-- The task --
For this task, copy the data that follows exactly, keeping every character.

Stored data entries
—————
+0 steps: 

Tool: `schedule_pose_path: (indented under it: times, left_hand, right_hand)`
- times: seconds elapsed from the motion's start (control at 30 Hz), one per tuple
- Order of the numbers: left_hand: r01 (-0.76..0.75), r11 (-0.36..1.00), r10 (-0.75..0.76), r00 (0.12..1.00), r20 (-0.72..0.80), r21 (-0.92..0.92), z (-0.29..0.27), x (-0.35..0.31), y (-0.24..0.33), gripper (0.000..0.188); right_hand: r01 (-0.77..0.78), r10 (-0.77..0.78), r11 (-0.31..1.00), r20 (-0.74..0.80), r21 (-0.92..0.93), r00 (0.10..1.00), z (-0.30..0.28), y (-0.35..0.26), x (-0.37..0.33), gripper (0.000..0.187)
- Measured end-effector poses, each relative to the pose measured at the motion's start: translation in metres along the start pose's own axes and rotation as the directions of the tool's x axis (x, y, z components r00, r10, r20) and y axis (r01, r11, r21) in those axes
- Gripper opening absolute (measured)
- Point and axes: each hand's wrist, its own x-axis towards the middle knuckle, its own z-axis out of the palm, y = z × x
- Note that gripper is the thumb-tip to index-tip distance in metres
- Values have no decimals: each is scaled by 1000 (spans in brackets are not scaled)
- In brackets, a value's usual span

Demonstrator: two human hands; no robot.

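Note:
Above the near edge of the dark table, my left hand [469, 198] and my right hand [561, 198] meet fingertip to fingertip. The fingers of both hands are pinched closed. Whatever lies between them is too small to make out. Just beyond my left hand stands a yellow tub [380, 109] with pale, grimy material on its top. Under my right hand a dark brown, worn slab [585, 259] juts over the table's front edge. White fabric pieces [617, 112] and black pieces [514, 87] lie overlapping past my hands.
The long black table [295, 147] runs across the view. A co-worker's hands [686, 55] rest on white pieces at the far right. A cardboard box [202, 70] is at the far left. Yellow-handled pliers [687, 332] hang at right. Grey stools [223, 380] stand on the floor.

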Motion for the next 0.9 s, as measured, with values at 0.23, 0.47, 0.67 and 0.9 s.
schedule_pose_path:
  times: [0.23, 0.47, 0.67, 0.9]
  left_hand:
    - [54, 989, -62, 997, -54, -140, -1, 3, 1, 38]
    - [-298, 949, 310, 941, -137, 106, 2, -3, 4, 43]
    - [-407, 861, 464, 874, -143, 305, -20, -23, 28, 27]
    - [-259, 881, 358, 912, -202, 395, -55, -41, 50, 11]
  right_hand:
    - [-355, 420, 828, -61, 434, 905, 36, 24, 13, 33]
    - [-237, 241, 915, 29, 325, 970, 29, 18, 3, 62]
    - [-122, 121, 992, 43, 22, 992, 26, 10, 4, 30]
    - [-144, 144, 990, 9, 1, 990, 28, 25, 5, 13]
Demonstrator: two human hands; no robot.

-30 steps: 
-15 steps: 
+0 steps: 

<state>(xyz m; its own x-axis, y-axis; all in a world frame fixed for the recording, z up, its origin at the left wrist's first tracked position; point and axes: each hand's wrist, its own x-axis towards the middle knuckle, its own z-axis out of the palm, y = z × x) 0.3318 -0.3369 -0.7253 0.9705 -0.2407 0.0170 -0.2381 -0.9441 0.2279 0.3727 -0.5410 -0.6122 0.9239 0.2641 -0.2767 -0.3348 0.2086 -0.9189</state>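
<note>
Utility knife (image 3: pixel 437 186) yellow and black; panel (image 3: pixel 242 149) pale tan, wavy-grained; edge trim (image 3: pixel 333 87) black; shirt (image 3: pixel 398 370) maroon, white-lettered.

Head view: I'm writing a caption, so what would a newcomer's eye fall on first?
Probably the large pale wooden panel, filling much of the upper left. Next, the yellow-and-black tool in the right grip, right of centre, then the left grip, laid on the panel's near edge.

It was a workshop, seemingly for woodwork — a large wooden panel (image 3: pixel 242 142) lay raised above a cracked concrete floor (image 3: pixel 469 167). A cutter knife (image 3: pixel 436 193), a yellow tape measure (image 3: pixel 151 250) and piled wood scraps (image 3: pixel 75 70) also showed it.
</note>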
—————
-- Task response --
+0 steps: 

Tool: `schedule_pose_path: (indented under it: times, left_hand, right_hand)`
- times: seconds elapsed from the motion's start (control at 30 Hz), one per tuple
- Order of the numbers: left_hand: r01 (-0.76..0.75), r11 (-0.36..1.00), r10 (-0.75..0.76), r00 (0.12..1.00), r20 (-0.72..0.80), r21 (-0.92..0.92), z (-0.29..0.27), x (-0.35..0.31), y (-0.24..0.33), gripper (0.000..0.188); right_hand: r01 (-0.77..0.78), r10 (-0.77..0.78), r11 (-0.31..1.00), r20 (-0.74..0.80), r21 (-0.92..0.93), r00 (0.10..1.00), z (-0.30..0.28), y (-0.35..0.26), x (-0.37..0.33), gripper (0.000..0.187)
- Measured end-effector poses, each relative to the pose measured at the motion's start: translation in metres along the start pose's own axes and rotation as the directions of the tool's x axis (x, y, z components r00, r10, r20) and y axis (r01, r11, r21) in those axes
- Gripper opening absolute (measured)
- Point and axes: each hand's wrist, its own x-axis towards the middle knuckle, its own z-axis out of the palm, y = z × x
- Note that gripper is the thumb-tip to index-tip distance in metres
- Values have no decimals: each is scaled by 1000 (spans in brackets are not scaled)
- In brackets, a value's usual span

Demonstrator: two human hands; no robot.

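Note:
Above the near edge of the dark table, my left hand [469, 198] and my right hand [561, 198] meet fingertip to fingertip. The fingers of both hands are pinched closed. Whatever lies between them is too small to make out. Just beyond my left hand stands a yellow tub [380, 109] with pale, grimy material on its top. Under my right hand a dark brown, worn slab [585, 259] juts over the table's front edge. White fabric pieces [617, 112] and black pieces [514, 87] lie overlapping past my hands.
The long black table [295, 147] runs across the view. A co-worker's hands [686, 55] rest on white pieces at the far right. A cardboard box [202, 70] is at the far left. Yellow-handled pliers [687, 332] hang at right. Grey stools [223, 380] stand on the floor.
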
Motion for the next 0.9 s, as measured, with values at 0.23, 0.47, 0.67 and 0.9 s.
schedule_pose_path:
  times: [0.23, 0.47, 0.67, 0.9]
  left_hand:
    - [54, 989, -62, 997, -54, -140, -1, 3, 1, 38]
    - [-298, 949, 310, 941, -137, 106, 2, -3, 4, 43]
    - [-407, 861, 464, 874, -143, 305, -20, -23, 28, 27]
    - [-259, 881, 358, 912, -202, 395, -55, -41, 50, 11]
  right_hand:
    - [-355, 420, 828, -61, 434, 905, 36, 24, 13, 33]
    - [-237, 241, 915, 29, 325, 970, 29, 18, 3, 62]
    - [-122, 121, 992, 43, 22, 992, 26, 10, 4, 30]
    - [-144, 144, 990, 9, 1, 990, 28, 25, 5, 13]
Demonstrator: two human hands; no robot.

-30 steps: 
-15 steps: 
+0 steps: 

<state>(xyz m; its own x-axis, y-axis; all in a world frame fixed for the recording, z up, its origin at the left wrist's first tracked position; point and axes: each hand's wrist, its own x-axis towards the middle knuckle, its own z-axis out of the palm, y = z × x) 0.3318 -0.3369 -0.7253 0.9705 -0.2407 0.0170 -0.2381 -0.9441 0.2279 0.3727 -0.5410 -0.6122 0.9239 0.2641 -0.2767 -0.3348 0.2086 -0.9189</state>
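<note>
Utility knife (image 3: pixel 437 186) yellow and black; panel (image 3: pixel 242 149) pale tan, wavy-grained; edge trim (image 3: pixel 333 87) black; shirt (image 3: pixel 398 370) maroon, white-lettered.

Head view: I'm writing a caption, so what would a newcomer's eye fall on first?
Probably the large pale wooden panel, filling much of the upper left. Next, the yellow-and-black tool in the right grip, right of centre, then the left grip, laid on the panel's near edge.

It was a workshop, seemingly for woodwork — a large wooden panel (image 3: pixel 242 142) lay raised above a cracked concrete floor (image 3: pixel 469 167). A cutter knife (image 3: pixel 436 193), a yellow tape measure (image 3: pixel 151 250) and piled wood scraps (image 3: pixel 75 70) also showed it.
</note>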

This exercise has now been fully answered.